• Problem statement:
Could the listing be repeated exactly, with every picture dropped?

• Supplied data:
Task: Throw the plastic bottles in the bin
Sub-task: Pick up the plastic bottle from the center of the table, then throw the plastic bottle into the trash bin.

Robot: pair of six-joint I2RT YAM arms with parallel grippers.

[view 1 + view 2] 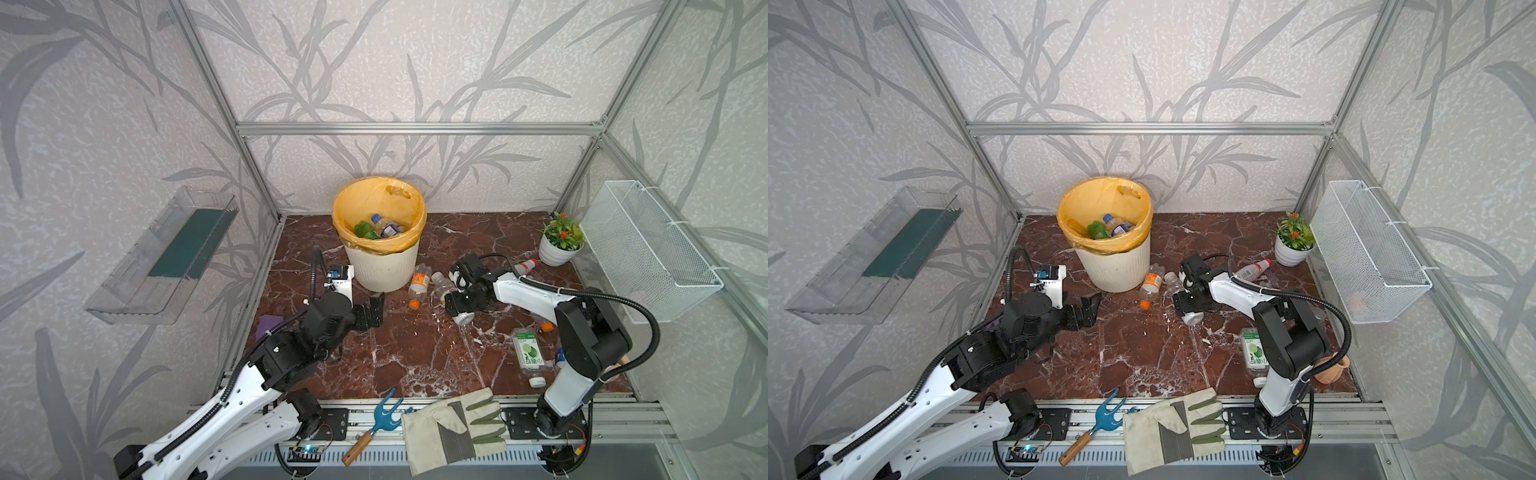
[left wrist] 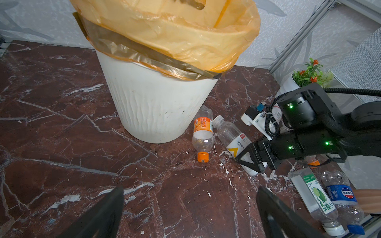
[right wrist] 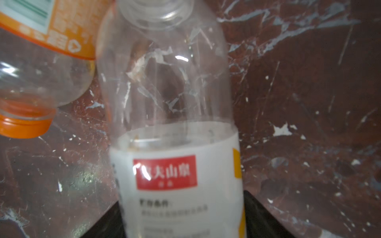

• Worked solution:
Task: Throw the plastic bottles in the bin
Sub-task: Pick up the plastic bottle from the center of the table, then throw the plastic bottle into the trash bin.

Robot: pair of six-joint I2RT YAM arms with parallel grippers.

[view 1 + view 2] 
[left wrist] 
[right wrist] 

The work on this exercise is now complete.